By CHRIS RATTUE
David Morgan? Didn't he play down the line somewhere? Maybe Otago. The name is familiar.
That's the common response when the name of the Blues' new prop surfaces. Not exactly a no-name, but hardly a household name either.
If the handle rings a bell somewhere deep in the rugby hard drive, then that's because the 30-year-old Morgan was once a bright front-row prospect in New Zealand rugby.
Auckland under-16 and secondary schools representative, New Zealand under-17s, NZ Colt from 1988-90 - the last year as captain - and a handful of matches for Laurie Mains' Otago in 1989 and 1990 and Wellington the following season.
Maybe more significantly, the specialist tighthead packed down as a 21-year-old alongside Sean Fitzpatrick in a national trial, opposing soon-to-be All Black tourist Laurence Hullena on an overcast wintry day at the Palmerston North Showgrounds in May, 1990.
Later that year, Morgan headed off to Canada with the national development team which included his Blues captain Robin Brooke and other notables such as Olo Brown.
But Morgan cut short his own New Zealand rugby career and any prospect he might have had of making the All Blacks when he followed a couple of mates, including the former Wellington wing Nigel Geany, into French club rugby.
In a story similar to that of last year's Auckland NPC prop Scott Palmer and the Auckland-born Legi Matiu, who has just made the French Six Nations squad, an intended short spell in the exotic climes of French rugby has turned into a complete change of lifestyle for Morgan.
He has lived in France since 1992, and still plays for perennial finals contenders and European Cup entrants Bourgoin, a town of about 30,000 people near Lyon. His return to New Zealand had plenty to do with the appointment of Gordon Hunter as the Blues coach.
Morgan, whose parents still live in Matamata, moved to Auckland in 1982 to begin five years of boarding at Sacred Heart College, where Craig Innes was also a student. Morgan then headed to Otago University to do economics and Hunter, the coach of the famous University A side, was the first to select him for senior club rugby.
With the retirement of Olo Brown leaving Auckland thin on the tighthead side, Hunter contacted Morgan while he was in Europe for last year's World Cup. Morgan jumped at the chance, although he had to do some hard bargaining with his French club where he still had a contract.
Morgan is the one true tighthead specialist in the Blues squad, with the other props being his old NZ Colts team mate Craig Dowd, Paul Thomson and Nick White, although Dowd in particular can play on both sides.
Morgan says French rugby has certainly honed his scrummaging.

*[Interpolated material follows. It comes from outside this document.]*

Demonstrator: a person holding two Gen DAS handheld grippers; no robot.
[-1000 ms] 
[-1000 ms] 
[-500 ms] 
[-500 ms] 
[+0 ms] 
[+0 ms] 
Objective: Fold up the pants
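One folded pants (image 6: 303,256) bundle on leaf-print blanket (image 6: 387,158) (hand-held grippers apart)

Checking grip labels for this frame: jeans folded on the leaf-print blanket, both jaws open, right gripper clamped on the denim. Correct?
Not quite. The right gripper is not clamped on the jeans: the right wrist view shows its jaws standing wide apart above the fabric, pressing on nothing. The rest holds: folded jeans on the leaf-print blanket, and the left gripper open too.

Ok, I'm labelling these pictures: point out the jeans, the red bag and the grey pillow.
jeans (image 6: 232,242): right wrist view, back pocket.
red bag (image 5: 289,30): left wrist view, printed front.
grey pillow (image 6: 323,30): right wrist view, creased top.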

"I don't know if there are that many players who could go there and cut it in the scrums," says Morgan.
"Kevin Nepia was released by his club there because they reckoned he wasn't up to it.
"They just place an enormous emphasis on the scrum because they believe it is a big key to winning. As you saw in the World Cup, most teams don't have much joy against them.
"When I first went over it was fairly wild in the front row with eye gouging, knee drops, biting. But it has been cleaned up quite a bit."
Morgan, whose French girlfriend Muriel will join him soon, is on a one-year Super 12 deal. He and a mate have converted a bar into a Celtic-type pub but he says that business would not force him back to France. His immediate future, it seems, will depend heavily on just how his first Super 12 season turns out.